— Откуда возникло название нового альбома? Откуда все эти образы Авроры, зари перед Апокалипсисом, революции…
— Даже не знаю, что тебе сказать… Просто мне так видится… Дело в том, что Апокалипсис происходит каждую секунду на протяжении всего человечества. Конец света — вот он, мы его наблюдаем своими глазами. Вернее, мы стоим всегда на грани конца света. Момент, когда все атомы распадутся и будет вообще ничто, он может произойти каждую долю секунды.
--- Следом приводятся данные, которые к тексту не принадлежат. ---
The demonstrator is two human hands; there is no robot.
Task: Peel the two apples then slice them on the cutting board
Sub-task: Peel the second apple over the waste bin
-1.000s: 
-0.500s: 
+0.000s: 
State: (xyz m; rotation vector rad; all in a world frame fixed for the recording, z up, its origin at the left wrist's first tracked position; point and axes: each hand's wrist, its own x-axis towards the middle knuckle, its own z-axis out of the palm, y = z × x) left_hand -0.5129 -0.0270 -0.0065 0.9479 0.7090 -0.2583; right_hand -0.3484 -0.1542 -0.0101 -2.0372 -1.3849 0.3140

— Ты постоянно это чувствуешь?
— Вообще, все люди должны жить с этим ощущением. Жить одним днем, одной секундой. Наверно, так. При этом все равно какие-то планы нужно строить. Жить надеждой. Наверно. (Смеется.)
— Почему тогда «Аврора»?
— А «Апокалипсис» — дурацкое название. Апокалипсис, по идее же, это же вообще просто откровение. Можно было назвать «Откровение», но… это было б нечестно (смеется). Аврора, мне кажется, звучное название. Тем более, оно коррелирует с группой «Ленинград» очень хорошо. Впрочем, как и «Хлеб» (так назывался позапрошлый альбом группы). Ну а потом, город Ленинград, когда он был еще, когда он еще существовал, был морским портом. То бишь морская тематика от нас никуда не денется.
Нравится мне история нашего города. Нравится кронштадтское восстание 1921-го, нравится Центробалт. Нравятся морячки-анархисты, которые посылали на хуй как временное правительство, так и большевиков. Которые готовили план захвата Петербурга. Такие люди, которые широко живут.
— Когда вы записывали эти песни, в частности песню «Яблочко», народный гимн революционных матросов, ты думал о нынешней политической ситуации? Пытался как-то ее отразить?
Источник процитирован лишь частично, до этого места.